Wednesday, November 22, 2017

11/19/17 - 11/26/17

Monday:
A. Push Press; amrap @ 185lbs; rest 90s x 2 sets
B. Deadlift @ 11X1, 2 reps @ 76% RM per min x 5 mins - pull HARD off floor every rep
+
10 Minute EMOM:
1st: 3 TNG Power Snatch @ 165lbs
2nd: 4 Ring Muscle-ups
(no additional rest)
10 Minute EMOM:
1st: 5 TNG Power Snatch @ 135lbs
2nd: 10 Toes to bar
+
Pre-hab/re-hab for hip:
20 lateral lunges / cossak squats
10 Band assisted natural knee extensions
5 hip CARS each side x 3 sets - rest as needed btw sets/movements
A. 11, 7 need to get stronger! hahaha
B. No issues with 385 felt good
EMOM: UB but it was a grind.

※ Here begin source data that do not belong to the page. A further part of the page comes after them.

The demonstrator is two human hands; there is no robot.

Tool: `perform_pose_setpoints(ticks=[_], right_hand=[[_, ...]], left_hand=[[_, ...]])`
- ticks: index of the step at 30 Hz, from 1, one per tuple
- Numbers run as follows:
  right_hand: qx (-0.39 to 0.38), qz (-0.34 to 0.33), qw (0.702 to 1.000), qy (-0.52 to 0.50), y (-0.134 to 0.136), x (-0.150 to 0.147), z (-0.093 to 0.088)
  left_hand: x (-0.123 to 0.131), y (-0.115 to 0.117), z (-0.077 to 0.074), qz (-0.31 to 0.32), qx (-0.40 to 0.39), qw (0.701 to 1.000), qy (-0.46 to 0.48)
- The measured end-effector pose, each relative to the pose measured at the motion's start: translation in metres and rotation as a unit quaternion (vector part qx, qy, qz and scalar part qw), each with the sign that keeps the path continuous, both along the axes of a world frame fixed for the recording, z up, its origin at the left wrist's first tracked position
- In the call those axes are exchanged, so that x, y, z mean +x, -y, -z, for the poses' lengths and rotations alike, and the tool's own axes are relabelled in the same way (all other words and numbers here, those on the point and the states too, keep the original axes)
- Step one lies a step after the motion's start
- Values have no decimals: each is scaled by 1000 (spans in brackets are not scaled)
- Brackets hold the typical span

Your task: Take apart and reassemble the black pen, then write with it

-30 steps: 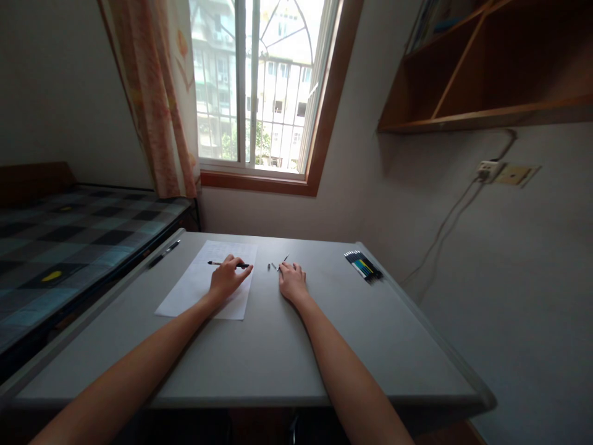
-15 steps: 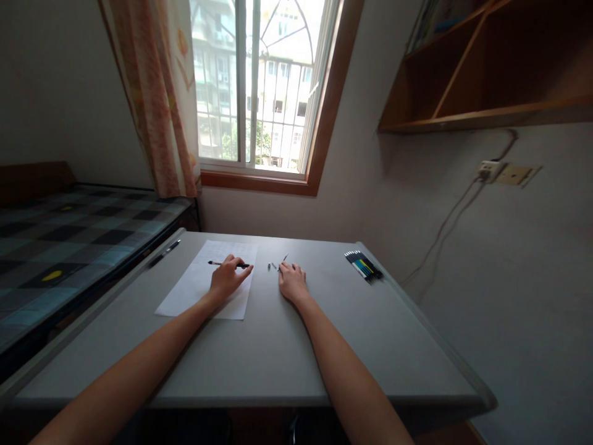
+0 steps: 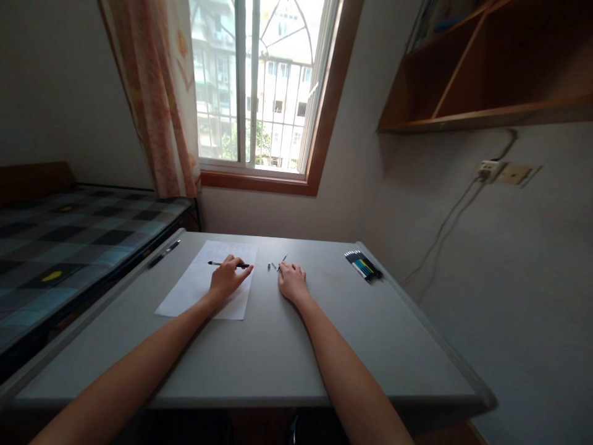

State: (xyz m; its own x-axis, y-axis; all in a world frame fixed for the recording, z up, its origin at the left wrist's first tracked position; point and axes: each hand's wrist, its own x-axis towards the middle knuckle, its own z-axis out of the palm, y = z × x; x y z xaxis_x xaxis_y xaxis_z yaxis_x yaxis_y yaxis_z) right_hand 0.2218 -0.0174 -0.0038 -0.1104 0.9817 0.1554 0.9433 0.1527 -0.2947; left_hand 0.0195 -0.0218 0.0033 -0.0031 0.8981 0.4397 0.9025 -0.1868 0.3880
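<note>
My left hand (image 3: 226, 278) rests over a sheet of paper (image 3: 194, 296), its fingers closed on a black pen barrel (image 3: 217, 263) that lies crosswise and sticks out on both sides. On the desk to the right of the paper, my right hand (image 3: 293, 281) has curled fingers, thumb and fingertips at a thin dark pen refill (image 3: 284, 258). Between the hands lie a small pen tip piece (image 3: 269, 266) and what looks like a tiny spring (image 3: 273, 266). Faint lines of writing show on the paper's upper part.
A pack of several pens (image 3: 364, 266) lies at the desk's right side. Another dark pen (image 3: 164, 254) lies near the left edge of the grey desk (image 3: 241, 361). A bed (image 3: 92, 216) stands to the left, and a wooden shelf (image 3: 482, 114) hangs at upper right.
</note>
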Motion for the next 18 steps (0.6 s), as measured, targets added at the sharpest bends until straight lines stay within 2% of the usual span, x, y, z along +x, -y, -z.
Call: perform_pose_setpoints(ticks=[18], right_hand=[[-5,-1,1000,16,3,-1,-4]], left_hand=[[2,3,-4,-4,-17,1000,2]])
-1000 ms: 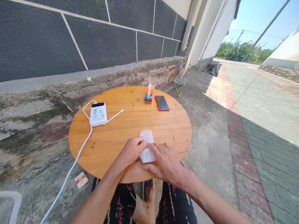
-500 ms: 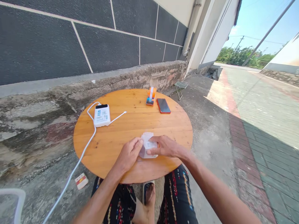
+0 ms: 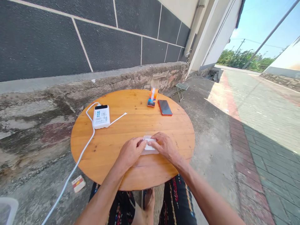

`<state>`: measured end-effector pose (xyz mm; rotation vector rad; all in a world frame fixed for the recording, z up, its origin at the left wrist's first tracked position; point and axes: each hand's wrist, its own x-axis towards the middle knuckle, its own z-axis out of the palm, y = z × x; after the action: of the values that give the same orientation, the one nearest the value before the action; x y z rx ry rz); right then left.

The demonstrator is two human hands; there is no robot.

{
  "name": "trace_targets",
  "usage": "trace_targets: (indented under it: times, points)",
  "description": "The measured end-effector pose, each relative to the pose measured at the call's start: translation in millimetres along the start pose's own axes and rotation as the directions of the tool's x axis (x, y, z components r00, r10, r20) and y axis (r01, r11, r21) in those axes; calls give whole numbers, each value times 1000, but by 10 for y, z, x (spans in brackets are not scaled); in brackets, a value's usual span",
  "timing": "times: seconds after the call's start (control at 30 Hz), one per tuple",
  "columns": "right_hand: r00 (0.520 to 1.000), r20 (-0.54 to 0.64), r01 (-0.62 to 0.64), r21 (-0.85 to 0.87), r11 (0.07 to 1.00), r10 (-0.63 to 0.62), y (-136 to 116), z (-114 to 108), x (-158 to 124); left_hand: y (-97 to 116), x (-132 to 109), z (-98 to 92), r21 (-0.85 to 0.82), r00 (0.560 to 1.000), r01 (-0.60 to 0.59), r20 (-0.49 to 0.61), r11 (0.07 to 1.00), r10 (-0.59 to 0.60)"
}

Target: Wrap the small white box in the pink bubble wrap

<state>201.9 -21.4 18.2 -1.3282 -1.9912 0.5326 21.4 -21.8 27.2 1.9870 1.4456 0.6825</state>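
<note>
A small translucent plastic box (image 3: 150, 152) rests on the round wooden table near its front edge. On or in it lies a flat white piece (image 3: 150, 144), partly covered by my thumbs; I cannot tell which. My left hand (image 3: 134, 150) grips the box's left side, fingers curled and thumb on the white piece. From the right, my right hand (image 3: 164, 146) holds the other side with its thumb bent over the top. Both hands partly hide the box.
A white power bank (image 3: 101, 117) with a white cable stands on the table (image 3: 117, 175) at left. An orange tape dispenser (image 3: 152, 97) and a red-edged phone (image 3: 165, 107) lie at the back. Beyond are a folding stool (image 3: 181, 88) and a tiled wall; a small packet (image 3: 78, 183) lies on the ground.
The clear plastic that stood up at the back of the box now sits lower. My hands have come closer together, and both thumbs now press on the white piece.
</note>
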Motion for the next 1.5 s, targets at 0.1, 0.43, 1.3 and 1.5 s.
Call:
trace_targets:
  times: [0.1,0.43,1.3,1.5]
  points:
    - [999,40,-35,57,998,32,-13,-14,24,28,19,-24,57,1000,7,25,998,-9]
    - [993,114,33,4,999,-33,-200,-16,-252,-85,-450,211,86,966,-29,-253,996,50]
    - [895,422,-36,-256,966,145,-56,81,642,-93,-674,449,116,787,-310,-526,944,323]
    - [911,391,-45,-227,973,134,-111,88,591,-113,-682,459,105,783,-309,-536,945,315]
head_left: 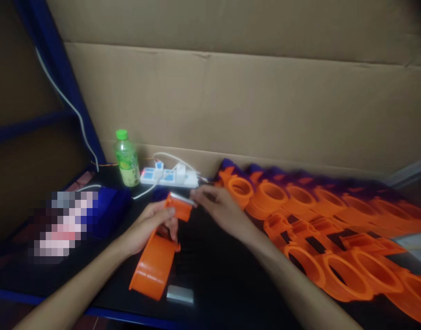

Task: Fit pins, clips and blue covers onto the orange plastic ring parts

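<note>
My left hand (155,224) is wrapped round an orange plastic tape dispenser (153,266), holding it tilted above the dark table. A thin silvery metal strip (181,198) lies along the dispenser's upper end. At that strip's right end, the fingertips of my right hand (213,204) are pinched together; blur hides how firmly they grip it. Below the held dispenser, a small silvery flat piece (180,294) rests on the table.
Rows of orange tape dispensers (346,275) fill the table's right side. At the back stand a green-capped bottle (127,160) and a white power strip (169,177) with cables. A cardboard wall (231,101) rises behind. A blue thing (112,211) lies at left, beside a pixelated patch.
</note>
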Demonstrator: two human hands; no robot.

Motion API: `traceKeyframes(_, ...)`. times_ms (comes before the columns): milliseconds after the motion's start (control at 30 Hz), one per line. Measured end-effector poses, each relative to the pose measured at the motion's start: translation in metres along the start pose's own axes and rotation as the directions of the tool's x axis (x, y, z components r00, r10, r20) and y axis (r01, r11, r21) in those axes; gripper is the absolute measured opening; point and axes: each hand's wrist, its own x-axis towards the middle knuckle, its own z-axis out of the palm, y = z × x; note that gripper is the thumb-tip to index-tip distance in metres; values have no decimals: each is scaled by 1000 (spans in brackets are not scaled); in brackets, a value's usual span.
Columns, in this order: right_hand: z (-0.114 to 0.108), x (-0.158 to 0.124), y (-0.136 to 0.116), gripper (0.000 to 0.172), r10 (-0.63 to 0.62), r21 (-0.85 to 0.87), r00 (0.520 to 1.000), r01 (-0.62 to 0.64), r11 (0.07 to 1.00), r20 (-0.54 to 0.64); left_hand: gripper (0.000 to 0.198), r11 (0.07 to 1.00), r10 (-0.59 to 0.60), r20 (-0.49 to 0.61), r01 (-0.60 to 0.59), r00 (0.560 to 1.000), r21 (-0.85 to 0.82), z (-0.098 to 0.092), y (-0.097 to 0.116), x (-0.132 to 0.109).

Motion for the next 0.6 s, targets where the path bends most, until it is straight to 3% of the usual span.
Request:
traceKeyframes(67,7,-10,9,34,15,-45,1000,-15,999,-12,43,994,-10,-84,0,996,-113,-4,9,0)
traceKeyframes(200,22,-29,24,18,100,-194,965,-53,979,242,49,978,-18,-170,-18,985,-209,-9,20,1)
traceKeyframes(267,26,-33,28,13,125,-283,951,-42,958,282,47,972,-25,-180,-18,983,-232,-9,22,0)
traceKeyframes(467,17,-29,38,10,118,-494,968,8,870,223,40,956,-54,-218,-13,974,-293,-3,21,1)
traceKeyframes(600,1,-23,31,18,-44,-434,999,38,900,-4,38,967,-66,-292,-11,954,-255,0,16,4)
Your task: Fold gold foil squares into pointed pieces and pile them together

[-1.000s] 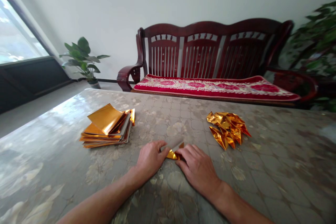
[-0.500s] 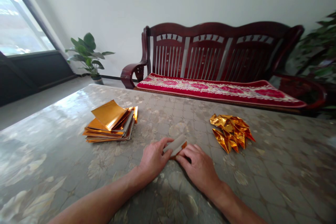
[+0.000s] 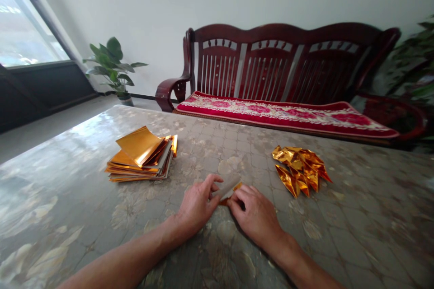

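Since half a second ago, left forefinger lifted away from the paper's far edge; the grey fold sits lower between the hands; view shifted slightly.

Left hand: fingers parted and loose, thumb tip against the left end of the paper; right hand: fingers curled, pinching the paper's right end near its corner; paper lies low over the table, midway between the hands, grey side up, gold along the near edge and right corner.

Containers: one small pot, back left, holding a broad-leaved plant; its lower part is hidden by the table edge.

Hard to make out: the paper's ends, under fingers; right fingertips partly hidden; forearms cut off below; second plant blurred and cropped at right; window washed out, cropped.

Materials: stack of paper at left, flat squares, gold foil and grey faces, uneven edges, top sheet curling; folded gold pieces at right, shiny, creased, pointed, heaped together; tabletop floral with grid lines, glossy; bench dark red wood, slatted back; cloth on its seat red, flowered.
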`<move>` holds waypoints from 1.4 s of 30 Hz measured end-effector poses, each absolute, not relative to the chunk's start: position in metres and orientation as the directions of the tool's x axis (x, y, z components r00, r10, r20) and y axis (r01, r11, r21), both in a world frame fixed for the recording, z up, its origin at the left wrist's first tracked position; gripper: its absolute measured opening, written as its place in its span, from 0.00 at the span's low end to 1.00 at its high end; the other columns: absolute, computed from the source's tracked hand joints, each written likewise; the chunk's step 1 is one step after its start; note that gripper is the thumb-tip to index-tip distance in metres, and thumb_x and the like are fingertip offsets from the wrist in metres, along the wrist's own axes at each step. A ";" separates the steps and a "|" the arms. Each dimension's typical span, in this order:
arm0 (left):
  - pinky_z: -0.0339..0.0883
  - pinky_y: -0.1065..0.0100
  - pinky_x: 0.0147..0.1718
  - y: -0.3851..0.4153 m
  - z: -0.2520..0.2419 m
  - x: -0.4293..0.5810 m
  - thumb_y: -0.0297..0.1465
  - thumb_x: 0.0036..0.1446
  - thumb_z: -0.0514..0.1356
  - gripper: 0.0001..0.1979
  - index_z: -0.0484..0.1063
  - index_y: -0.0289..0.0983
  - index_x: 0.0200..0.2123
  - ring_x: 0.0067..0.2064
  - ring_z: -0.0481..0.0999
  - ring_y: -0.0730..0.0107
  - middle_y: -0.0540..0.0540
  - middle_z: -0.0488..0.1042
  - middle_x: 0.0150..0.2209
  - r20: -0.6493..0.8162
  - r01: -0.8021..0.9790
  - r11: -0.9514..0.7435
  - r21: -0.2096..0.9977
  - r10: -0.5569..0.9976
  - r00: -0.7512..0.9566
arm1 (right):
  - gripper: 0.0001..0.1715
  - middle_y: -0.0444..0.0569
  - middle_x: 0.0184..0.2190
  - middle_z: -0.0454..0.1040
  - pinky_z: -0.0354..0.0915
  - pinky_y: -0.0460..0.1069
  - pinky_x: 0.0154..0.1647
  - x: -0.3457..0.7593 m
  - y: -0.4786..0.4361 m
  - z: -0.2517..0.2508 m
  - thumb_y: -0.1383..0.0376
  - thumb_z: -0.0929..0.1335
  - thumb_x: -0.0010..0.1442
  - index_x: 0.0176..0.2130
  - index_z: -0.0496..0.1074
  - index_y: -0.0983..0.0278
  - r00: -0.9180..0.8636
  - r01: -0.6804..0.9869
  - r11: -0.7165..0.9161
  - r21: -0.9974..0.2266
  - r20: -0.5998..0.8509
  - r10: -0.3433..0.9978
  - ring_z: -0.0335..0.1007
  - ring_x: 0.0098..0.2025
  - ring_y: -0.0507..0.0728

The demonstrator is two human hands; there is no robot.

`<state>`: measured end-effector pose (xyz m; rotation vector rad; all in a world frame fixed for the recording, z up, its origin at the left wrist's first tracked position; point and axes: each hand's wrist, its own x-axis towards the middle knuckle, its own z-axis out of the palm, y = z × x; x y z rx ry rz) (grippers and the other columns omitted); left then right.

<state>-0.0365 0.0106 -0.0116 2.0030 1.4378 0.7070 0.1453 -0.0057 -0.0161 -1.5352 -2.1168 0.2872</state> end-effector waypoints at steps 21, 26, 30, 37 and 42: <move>0.59 0.69 0.31 0.010 -0.010 -0.030 0.26 0.53 0.58 0.20 0.61 0.41 0.50 0.33 0.76 0.67 0.54 0.76 0.30 0.095 0.734 -0.243 0.634 0.967 0.238 | 0.10 0.43 0.28 0.71 0.55 0.49 0.33 0.145 -0.004 -0.014 0.69 0.67 0.58 0.25 0.67 0.60 -0.201 0.813 0.284 -0.508 0.212 0.956 0.66 0.36 0.56; 0.60 0.69 0.34 0.010 -0.010 -0.030 0.26 0.54 0.58 0.20 0.61 0.41 0.50 0.36 0.76 0.66 0.53 0.76 0.31 0.091 0.747 -0.247 0.618 0.965 0.244 | 0.11 0.42 0.28 0.71 0.56 0.48 0.34 0.145 -0.003 -0.011 0.65 0.67 0.60 0.25 0.68 0.60 -0.199 0.783 0.256 -0.567 0.160 0.967 0.67 0.36 0.55; 0.61 0.68 0.34 0.009 -0.011 -0.030 0.25 0.53 0.57 0.20 0.61 0.41 0.50 0.35 0.76 0.66 0.53 0.76 0.32 0.100 0.755 -0.263 0.601 0.962 0.256 | 0.13 0.43 0.29 0.72 0.56 0.48 0.36 0.145 -0.003 -0.010 0.62 0.67 0.61 0.25 0.70 0.60 -0.202 0.772 0.248 -0.584 0.145 0.969 0.67 0.37 0.56; 0.61 0.67 0.35 0.009 -0.009 -0.030 0.24 0.52 0.57 0.21 0.61 0.41 0.50 0.35 0.75 0.65 0.54 0.75 0.31 0.101 0.762 -0.272 0.588 0.959 0.264 | 0.05 0.42 0.27 0.71 0.58 0.48 0.36 0.151 -0.007 -0.009 0.65 0.69 0.57 0.29 0.73 0.59 -0.264 0.657 0.327 -0.679 0.200 0.944 0.67 0.34 0.54; 0.61 0.68 0.36 0.009 -0.009 -0.031 0.24 0.52 0.57 0.21 0.62 0.41 0.50 0.35 0.75 0.66 0.54 0.75 0.32 0.102 0.754 -0.268 0.599 0.960 0.261 | 0.07 0.42 0.28 0.71 0.58 0.48 0.37 0.148 -0.007 -0.009 0.65 0.70 0.57 0.27 0.73 0.59 -0.277 0.681 0.341 -0.649 0.202 0.939 0.67 0.36 0.54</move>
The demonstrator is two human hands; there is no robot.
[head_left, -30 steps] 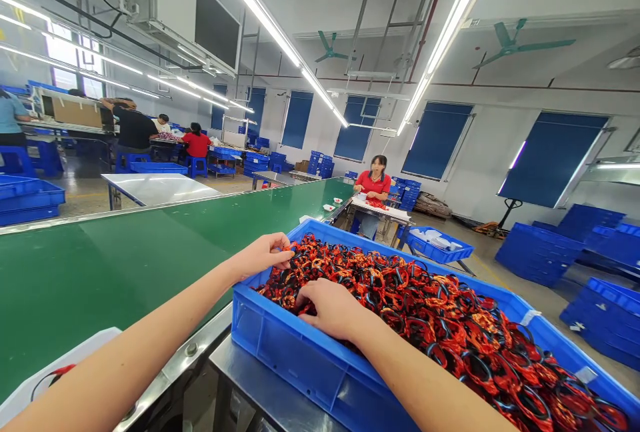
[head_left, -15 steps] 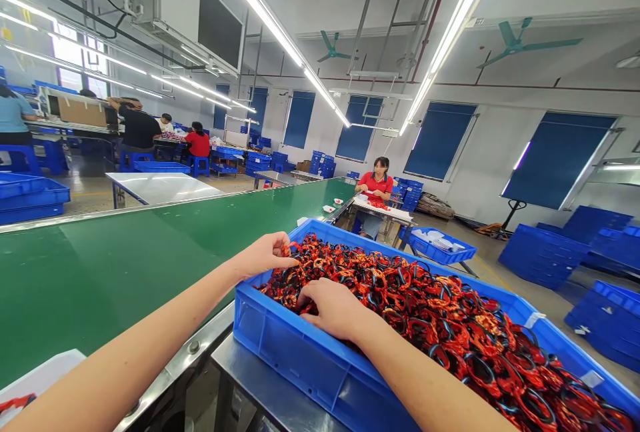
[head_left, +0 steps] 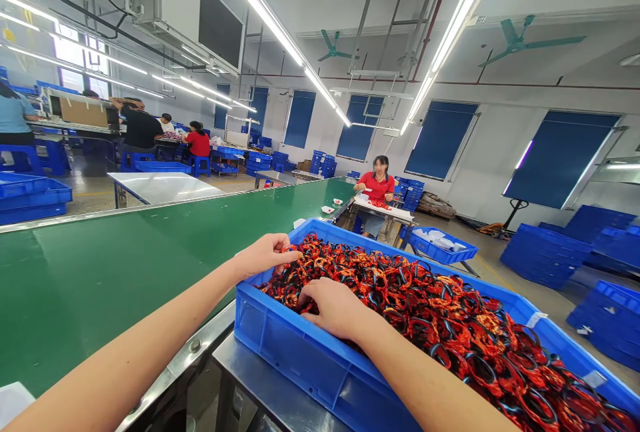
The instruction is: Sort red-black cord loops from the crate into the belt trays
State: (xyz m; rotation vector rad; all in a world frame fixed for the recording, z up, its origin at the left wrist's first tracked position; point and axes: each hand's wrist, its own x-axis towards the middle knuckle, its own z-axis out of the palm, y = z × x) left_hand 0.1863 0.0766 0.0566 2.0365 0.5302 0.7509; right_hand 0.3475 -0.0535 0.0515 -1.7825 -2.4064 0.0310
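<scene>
Beside the green belt [head_left: 140, 279]: a long blue crate [head_left: 295, 339], set on a metal counter [head_left: 273, 379].
Looped bands [head_left: 385, 279]: red, orange and black, heaped inside the crate from end to end.
Left hand [head_left: 264, 257]: over the crate's left end, at the edge of the heap; thumb and fingers curled narrow, though whether a band is pinched there I cannot tell.
Right hand [head_left: 336, 309]: palm down over the near side of the heap, fingers bent into the bands; the fingertips are hidden, so I cannot tell what the hands grip.
Belt's far end: two small white dishes [head_left: 327, 210] with bits of red in them.
Beyond the crate: a co-worker in a red shirt [head_left: 379, 187], seated at a white-topped counter [head_left: 401, 211] with red pieces on it.
Lower left corner: part of a white tray [head_left: 14, 407], cut off by the frame.
Right side: stacked blue crates [head_left: 545, 255] near the wall.
</scene>
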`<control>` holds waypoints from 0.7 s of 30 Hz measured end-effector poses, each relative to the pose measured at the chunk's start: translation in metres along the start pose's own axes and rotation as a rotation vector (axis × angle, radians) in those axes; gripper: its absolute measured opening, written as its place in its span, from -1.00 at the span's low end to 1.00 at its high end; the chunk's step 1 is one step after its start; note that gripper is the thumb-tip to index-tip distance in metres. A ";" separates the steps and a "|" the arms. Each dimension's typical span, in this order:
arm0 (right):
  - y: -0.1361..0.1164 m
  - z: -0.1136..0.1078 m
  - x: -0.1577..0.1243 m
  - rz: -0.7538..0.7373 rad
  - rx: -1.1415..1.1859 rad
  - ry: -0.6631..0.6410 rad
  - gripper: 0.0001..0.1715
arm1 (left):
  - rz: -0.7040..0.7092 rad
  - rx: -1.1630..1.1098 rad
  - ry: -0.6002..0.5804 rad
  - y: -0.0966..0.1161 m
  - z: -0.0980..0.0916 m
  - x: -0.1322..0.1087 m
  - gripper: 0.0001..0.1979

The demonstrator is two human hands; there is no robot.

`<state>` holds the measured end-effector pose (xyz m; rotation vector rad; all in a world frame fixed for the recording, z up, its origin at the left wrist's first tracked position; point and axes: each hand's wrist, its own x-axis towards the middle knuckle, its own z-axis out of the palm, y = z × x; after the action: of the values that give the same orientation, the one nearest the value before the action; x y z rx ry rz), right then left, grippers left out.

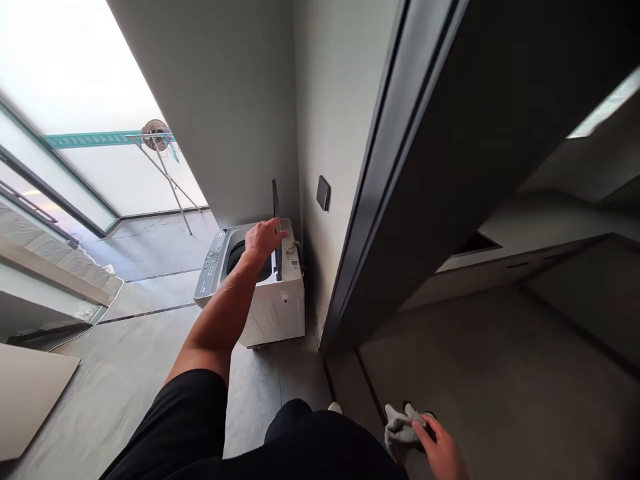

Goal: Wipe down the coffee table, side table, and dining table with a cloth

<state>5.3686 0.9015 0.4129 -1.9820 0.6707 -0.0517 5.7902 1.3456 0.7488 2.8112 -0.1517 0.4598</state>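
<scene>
Left hand [264, 241] has a wide-open grip, palm down and fingers spread, right at the raised dark lid [275, 200] of a white top-load washing machine [277, 313] (can't really tell from this angle if it's pressing on the lid or just in front of it). The hand is over the round dark drum opening [240, 257], and the control panel [213, 268] is on the far side of the top. Right hand [440, 448] is down low, its grip closed on a bunched grey cloth [403, 427], well apart from the washer.

The washer stands on a grey floor [150, 380] against a pale wall [240, 120], just beside a dark wall plate [323, 193] on the adjoining wall. A big dark door [400, 187] juts in between the two hands. Farther out there's a metal drying rack [165, 177] by a bright glass door [85, 140], and a beige board [30, 400] lies on the floor at lower left.
</scene>
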 end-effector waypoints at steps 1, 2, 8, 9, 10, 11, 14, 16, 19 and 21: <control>-0.003 -0.001 0.014 0.014 -0.024 -0.003 -0.14 | 0.010 -0.005 -0.024 -0.007 0.003 0.010 -0.53; -0.007 -0.001 0.027 0.034 -0.050 0.001 -0.15 | 0.020 -0.016 -0.026 -0.015 0.006 0.017 -0.59; -0.031 0.027 0.079 0.110 -0.123 0.028 -0.17 | -0.230 -0.088 0.148 -0.138 0.021 -0.002 -0.64; -0.036 0.037 0.083 0.108 -0.121 0.040 -0.16 | -0.317 -0.097 0.158 -0.170 0.025 -0.012 -0.62; -0.041 0.048 0.086 0.102 -0.119 0.052 -0.15 | -0.403 -0.095 0.137 -0.202 0.032 -0.022 -0.61; -0.048 0.060 0.087 0.096 -0.116 0.059 -0.13 | -0.488 -0.092 0.080 -0.233 0.041 -0.032 -0.60; -0.071 0.096 0.087 0.092 -0.113 0.043 -0.07 | -0.688 -0.072 -0.159 -0.306 0.076 -0.059 -0.57; -0.085 0.114 0.085 0.102 -0.126 0.013 -0.03 | -0.710 -0.066 -0.256 -0.334 0.099 -0.068 -0.62; -0.096 0.130 0.083 0.108 -0.149 -0.019 -0.02 | -0.664 -0.086 -0.300 -0.351 0.122 -0.071 -0.68; -0.095 0.135 0.081 0.110 -0.152 -0.020 -0.04 | -0.621 -0.098 -0.283 -0.353 0.131 -0.068 -0.60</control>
<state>5.5208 1.0044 0.4050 -2.0837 0.7889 0.0880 5.8175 1.6465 0.5150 2.6200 0.6070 -0.0868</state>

Felt good though no pain anywhere
EMOM: UB again burner but felt great! 
Tuesday:
1 Minute Row
10s Rest
15 Plank to push ups (Elbows to hands and back is 1)
10s Rest
1 Minute AB
10s Rest 
12 Burpees
10s Rest
1 Minute Ski Erg
10s rest
15 Air Squats @30X1
10s rest x 7 sets
Rowed 15 Cals every minute, Plank push ups I broke last few rounds once, AB 15 Cals every round, Ski Erg 15 Cals every minute and no pain. Good burn!
Wednesday
10 Unbroken Chest to bar pull ups
20 Calorie Row @ 85% effort (1200 cal/hr)
Rest 60s x 8 sets
+
10 TnG Power Snach @ 75lbs
20 cals AB@ 85% effort (~300-350W)
Rest 60s x 8 sets
+
Pre-hab/re-hab for hip:
20 lateral lunges / cossak squats
10 Band assisted natural knee extensions
5 hip CARS each side x 3 sets - rest as needed btw sets/movements
UB C2B's, Row was good with no pain in hip. Kept pace throughout.
UB P. Snatch, nice and smooth and good to go on AB. 
Pre-Hab went well also. No pain. Hip CARS feel great because my hip is weak and it's hard to do.
Friday:
6 sets @ high effort:
30 sec Lateral Barbell Burpees
30 sec rest
30 sec Alternating DB Power Snatch @ 50lbs DB
30 sec rest
30 sec AB Cals
30 sec rest
+
3 sets @ high effort:
60 sec Rowing @ damper 10
60 sec rest
60 sec Walking lunges - sub burpees over rower if this hurts your ankle/hip
60 sec rest
60 sec Rowing @ damper 5
60 sec rest
60 sec Step Down Box Jumps @ 24" - sub in air squats if this hurts hip or ankle at all
60 sec rest
60 sec Rowing @ damper 1
60 sec rest
Perfect after all the food I have been eating to enjoy the holidays on both days. 
No issues with anything and I moved quickly. Didn't really focus on effort or numbers but wanted to keep a good pace and it was the same throughout.
Saturday:
A. BTN Split Jerk, 3, 3, 3, 2, 2, 2, 1, 1, 1; rest 60s btw sets - 3s @ 155lbs, 2s @ 175lbs, 1s @ 195lbs
B. Deadlift @ 11X1, 2 reps @ 80% RM per min x 5 mins - pull HARD off floor every rep
C1. Ring push ups with vest on @30x1, 8-10 reps; rest 60s
C2. Feet elevated ring rows with vest on @30x1; 8-10 reps; rest 60s x 4 sets
+
20 Minute EMOM:
1st: 4 TNG Power Clean 205
2nd: 3-5 kipping HSPU to deficit @ 30x0 - 4-8" deficit
A. Weight felt good. Shoulders felt strong. 
B. I pulled hard but it felt slow haha. Felt heavy but did TnG on all
C1,C2: Sets were strong. Push Ups felt great as well.
EMOM: All UB power cleans no pain, and I did 5 HSPU's TnG to 8" deficit.